Print the lines below word for word, beginning with the first and ending with the line that holds "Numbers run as", and skip every picture.
☆ ☆ ☆
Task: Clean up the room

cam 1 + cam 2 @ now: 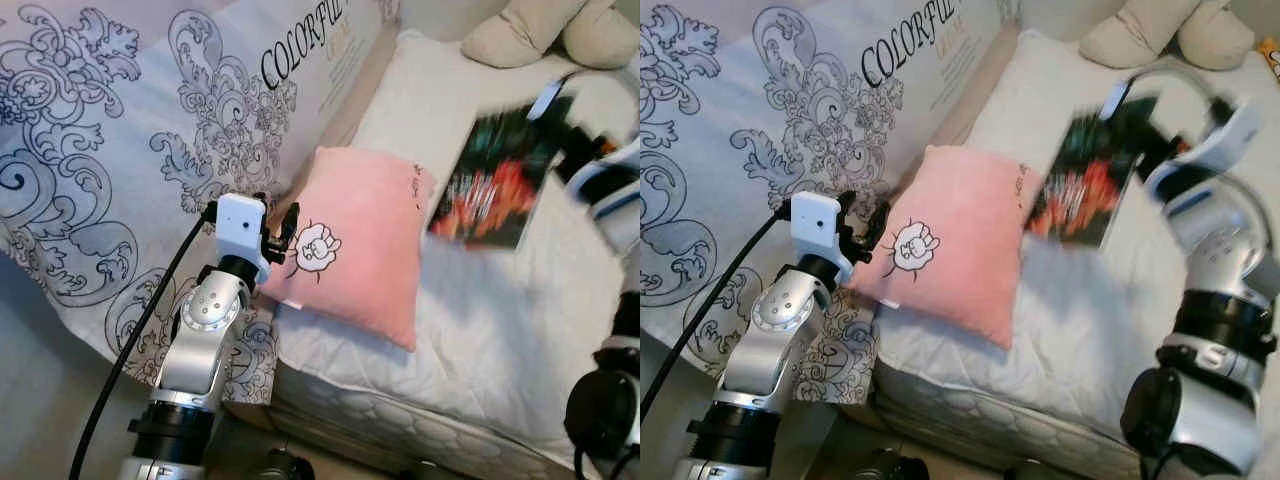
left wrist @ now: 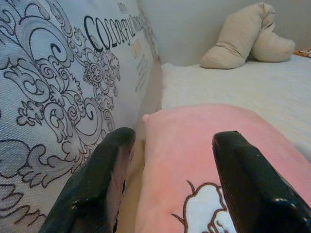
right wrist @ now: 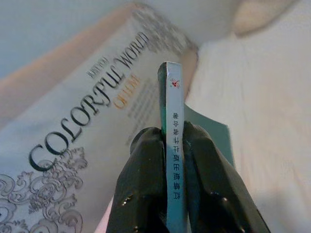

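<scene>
A pink pillow with a white cartoon print lies on the white mattress, near its left edge. My left gripper is open at the pillow's left corner, its fingers straddling the pink fabric. My right gripper is raised over the bed and shut on a thin book with a dark cover showing red flowers; the book looks blurred. In the right wrist view the book's teal spine is pinched between the two fingers.
A large upright mattress in a printed cover reading "COLORFUL" leans along the bed's left side. A beige cushion lies at the head of the bed. The bed's front edge is close to my body.
</scene>
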`<state>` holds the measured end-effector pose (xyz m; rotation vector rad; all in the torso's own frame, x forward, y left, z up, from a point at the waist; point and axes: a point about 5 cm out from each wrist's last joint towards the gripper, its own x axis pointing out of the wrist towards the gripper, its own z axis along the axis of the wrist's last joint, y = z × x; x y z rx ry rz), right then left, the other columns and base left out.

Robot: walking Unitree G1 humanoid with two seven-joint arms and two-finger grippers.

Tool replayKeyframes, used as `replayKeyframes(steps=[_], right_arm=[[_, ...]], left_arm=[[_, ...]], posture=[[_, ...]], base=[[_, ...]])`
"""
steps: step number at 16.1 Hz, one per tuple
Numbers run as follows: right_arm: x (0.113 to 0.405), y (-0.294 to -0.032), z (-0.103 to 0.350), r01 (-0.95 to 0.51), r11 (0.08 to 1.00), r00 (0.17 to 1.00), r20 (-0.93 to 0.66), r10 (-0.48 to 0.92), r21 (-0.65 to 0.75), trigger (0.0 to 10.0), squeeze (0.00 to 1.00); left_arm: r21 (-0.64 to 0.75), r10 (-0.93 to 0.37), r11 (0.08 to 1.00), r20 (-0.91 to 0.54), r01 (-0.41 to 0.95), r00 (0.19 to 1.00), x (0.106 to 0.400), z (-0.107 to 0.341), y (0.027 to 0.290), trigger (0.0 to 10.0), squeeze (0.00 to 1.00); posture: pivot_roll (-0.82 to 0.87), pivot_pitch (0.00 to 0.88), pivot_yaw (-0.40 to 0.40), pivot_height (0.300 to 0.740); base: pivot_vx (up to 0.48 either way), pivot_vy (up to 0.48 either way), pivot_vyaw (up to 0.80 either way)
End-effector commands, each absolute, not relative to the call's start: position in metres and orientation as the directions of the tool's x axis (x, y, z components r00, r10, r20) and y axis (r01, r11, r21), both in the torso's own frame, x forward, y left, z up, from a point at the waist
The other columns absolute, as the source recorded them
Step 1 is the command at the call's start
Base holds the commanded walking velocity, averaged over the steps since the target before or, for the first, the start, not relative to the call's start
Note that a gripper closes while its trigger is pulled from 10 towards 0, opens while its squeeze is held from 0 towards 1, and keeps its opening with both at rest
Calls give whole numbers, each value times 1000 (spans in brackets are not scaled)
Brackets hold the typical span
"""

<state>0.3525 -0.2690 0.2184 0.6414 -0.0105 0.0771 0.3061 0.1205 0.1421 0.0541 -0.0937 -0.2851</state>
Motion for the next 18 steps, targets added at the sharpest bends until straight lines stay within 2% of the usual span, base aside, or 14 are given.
replayKeyframes(steps=[1, 5, 9, 11, 14, 16, 18], right_arm=[[352, -258, 222, -103, 803, 994, 32, 104, 588, 0, 0], [342, -258, 215, -64, 843, 993, -51, 107, 535, 0, 0], [332, -261, 218, -19, 894, 987, -137, 89, 447, 0, 0], [330, -263, 215, 10, 942, 984, -173, 51, 336, 0, 0], [330, -250, 182, -13, 994, 963, -268, 42, 109, 0, 0], [329, -248, 138, -9, 1000, 929, -369, -1, -25, 0, 0], [329, -243, 108, 11, 999, 911, -412, 3, 32, 0, 0]], left_arm=[[71, -273, 961, 63, 269, 960, 304, 139, 126, 10000, 0], [56, -270, 962, 47, 268, 962, 301, 136, 127, 10000, 0], [-39, -265, 964, -4, 264, 964, 302, 129, 126, 10000, 0], [-35, -279, 960, -10, 278, 960, 303, 130, 124, 10000, 0], [46, -360, 932, 19, 359, 933, 300, 136, 108, 10000, 0], [91, -403, 912, 7, 401, 915, 299, 135, 100, 10000, 0], [150, -433, 893, 26, 425, 901, 299, 139, 95, 10000, 0]], posture=[[-63, 0, 86, 740], [-71, 7, 87, 740], [-85, 16, 90, 740], [-90, 15, 89, 740], [-84, 14, 92, 740], [-79, 13, 93, 740], [-78, 13, 97, 740]], base=[[0, 0, 0], [0, 0, 0], [0, 0, 0], [0, 0, 0], [0, 0, 0], [0, 0, 0], [0, 0, 0]])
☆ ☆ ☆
**ANSWER SECTION**:
Task: Clean up the room

cam 1 + cam 2 @ now: 
left wrist @ now: 
right wrist @ now: 

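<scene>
A pink pillow with a white cartoon print lies on the white mattress, near its left edge. My left gripper is open at the pillow's left corner, its fingers straddling the pink fabric. My right gripper is raised over the bed and shut on a thin book with a dark cover showing red flowers; the book looks blurred. In the right wrist view the book's teal spine is pinched between the two fingers.
A large upright mattress in a printed cover reading "COLORFUL" leans along the bed's left side. A beige cushion lies at the head of the bed. The bed's front edge is close to my body.
</scene>
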`<state>` holds the measured end-effector pose (xyz m; rotation vector rad; all in the torso's own frame, x forward, y left, z up, from a point at the waist; point and axes: a point about 5 cm out from each wrist's last joint towards the gripper, its own x axis pointing out of the wrist towards the gripper, its own z axis along the axis of the wrist's last joint, y = z × x; x y z rx ry rz), right then left, the other columns and base left out.

Robot: walking Unitree G1 humanoid with two seven-joint arms and two-finger grippers.

Tool replayKeyframes, used as `replayKeyframes(steps=[_], right_arm=[[_, ...]], left_arm=[[_, ...]], posture=[[_, ...]], base=[[_, ...]])`
"""
steps: step number at 16.1 Hz, one per tuple
Numbers run as follows: right_arm: x (0.113 to 0.405), y (-0.294 to -0.032), z (-0.103 to 0.350), r01 (-0.95 to 0.51), r11 (0.08 to 1.00), r00 (0.17 to 1.00), r20 (-0.93 to 0.66), r10 (-0.48 to 0.92), r21 (-0.65 to 0.75), trigger (0.0 to 10.0), squeeze (0.00 to 1.00); left_arm: r21 (-0.64 to 0.75), r10 (-0.93 to 0.37), r11 (0.08 to 1.00), r20 (-0.91 to 0.54), r01 (-0.41 to 0.95), r00 (0.19 to 1.00), x (0.106 to 0.400), z (-0.107 to 0.341), y (0.027 to 0.290), trigger (0.0 to 10.0), squeeze (0.00 to 1.00); posture: pivot_roll (-0.82 to 0.87), pivot_pitch (0.00 to 0.88), pivot_yaw (-0.40 to 0.40), pivot_height (0.300 to 0.740); base: pivot_vx (up to 0.48 either way), pivot_vy (up to 0.48 either way), pivot_vyaw (up to 0.80 either way)

This answer is complete as written.